Saturday, June 28, 2014

Micro ETL Foundation - A messaging system for Oracle Data Warehouse

Introduction

A goal of what I have called the Micro ETL Foundation (MEF) is to provide some simple and immediate solutions to the need of a Data Warehouse.
What could be more simple (and necessary) of a log message? It may seem strange to devote an entire article to describe how to report the message "Hello world". A message, famous for all the programmers of the computer world. But we find that what appears simple is actually a bit more complicated.
If we take the first paragraph of any programming book, (eg. java) the solution is expressed with a single line:


         System.out.println (\ Hello Word! ");
 

If we use another programming language (eg.
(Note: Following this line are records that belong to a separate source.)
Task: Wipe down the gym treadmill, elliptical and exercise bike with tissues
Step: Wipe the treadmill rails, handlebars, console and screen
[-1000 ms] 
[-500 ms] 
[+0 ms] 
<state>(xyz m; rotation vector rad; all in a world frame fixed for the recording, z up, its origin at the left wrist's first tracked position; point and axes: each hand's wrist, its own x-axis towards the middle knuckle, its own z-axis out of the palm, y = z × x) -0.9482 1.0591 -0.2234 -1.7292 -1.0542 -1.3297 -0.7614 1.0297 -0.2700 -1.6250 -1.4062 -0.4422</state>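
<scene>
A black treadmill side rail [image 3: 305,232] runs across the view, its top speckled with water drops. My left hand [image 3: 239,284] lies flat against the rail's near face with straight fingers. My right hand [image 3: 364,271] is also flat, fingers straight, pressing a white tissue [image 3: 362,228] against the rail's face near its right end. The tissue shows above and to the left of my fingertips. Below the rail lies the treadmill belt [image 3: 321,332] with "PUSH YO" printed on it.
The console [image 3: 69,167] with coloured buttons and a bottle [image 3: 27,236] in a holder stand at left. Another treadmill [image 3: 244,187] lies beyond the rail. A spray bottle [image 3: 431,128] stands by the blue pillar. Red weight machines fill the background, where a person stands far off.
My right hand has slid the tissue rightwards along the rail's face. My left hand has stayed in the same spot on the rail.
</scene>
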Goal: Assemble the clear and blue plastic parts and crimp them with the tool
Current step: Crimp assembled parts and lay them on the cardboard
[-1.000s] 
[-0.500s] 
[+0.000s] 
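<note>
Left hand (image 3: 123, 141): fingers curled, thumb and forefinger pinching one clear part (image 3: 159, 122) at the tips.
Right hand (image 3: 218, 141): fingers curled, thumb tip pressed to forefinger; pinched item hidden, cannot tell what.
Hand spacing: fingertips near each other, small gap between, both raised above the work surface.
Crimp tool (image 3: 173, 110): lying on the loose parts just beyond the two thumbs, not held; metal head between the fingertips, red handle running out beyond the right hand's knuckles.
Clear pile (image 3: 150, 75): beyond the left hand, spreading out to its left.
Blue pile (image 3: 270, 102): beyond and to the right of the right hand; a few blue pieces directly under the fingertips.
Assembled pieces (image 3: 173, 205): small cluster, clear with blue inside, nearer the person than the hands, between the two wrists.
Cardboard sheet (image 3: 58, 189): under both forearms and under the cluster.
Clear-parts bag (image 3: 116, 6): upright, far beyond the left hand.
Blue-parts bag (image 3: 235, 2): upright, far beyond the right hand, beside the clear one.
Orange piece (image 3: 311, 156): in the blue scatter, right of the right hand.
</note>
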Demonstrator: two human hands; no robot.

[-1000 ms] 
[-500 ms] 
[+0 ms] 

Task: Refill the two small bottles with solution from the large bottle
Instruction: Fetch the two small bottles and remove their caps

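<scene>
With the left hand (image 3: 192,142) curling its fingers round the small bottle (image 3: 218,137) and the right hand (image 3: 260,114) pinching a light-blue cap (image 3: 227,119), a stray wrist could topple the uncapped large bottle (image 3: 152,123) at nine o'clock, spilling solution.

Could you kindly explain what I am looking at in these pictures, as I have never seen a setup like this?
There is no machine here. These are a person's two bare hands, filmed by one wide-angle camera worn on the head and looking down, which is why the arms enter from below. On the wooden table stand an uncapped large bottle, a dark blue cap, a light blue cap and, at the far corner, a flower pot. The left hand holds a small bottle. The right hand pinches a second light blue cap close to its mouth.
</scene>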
PL/SQL Oracle), the solution is again expressed in a single line:

         Dbms_output.put_line ('Hello World');
 

What I want to emphasize is the incompleteness of the received message; In fact, the complexity lies not in the message itself: at the end it is a simple function call.The complexity is the lack of context. Complexity is the metadata.
Suppose that at this time are running more loading processes. The fact of receiving a warning or alert message is not enough.
What I want to know is when the message was sent, which job was running, how much time has elapsed since the previous message, which was the current procedure at the time of the message.
We find out that answer to all these questions is no longer trivial. When we go out from theoretical examples printed on the books and enter into the reality of the daily work,everything becomes more complicated.
We will see the theory and practice, then the code, which will give us an answer to contextual needs described above.
And the solution will be (surprise!), again expressed in a single line. The programming language used is the Oracle PL/SQL (simply because it is widely used in the Data Warehouse world and then I turn to a wider audience), but the techniques exposed are easily playable on any other RDBMS.
I forgot: we also see how to ensure that the message is sent via e-mail.
This, however, is not just for programmers. It 'an article that shows all the hard work behind a simple log message. Just imagine the work that is behind the complete loading process of a big Data Warehouse.

Definitions

Naming Convention
I spent a lot of words on the importance and need to always use a naming convention for the Data Warehouse projects. I summarize the concept. 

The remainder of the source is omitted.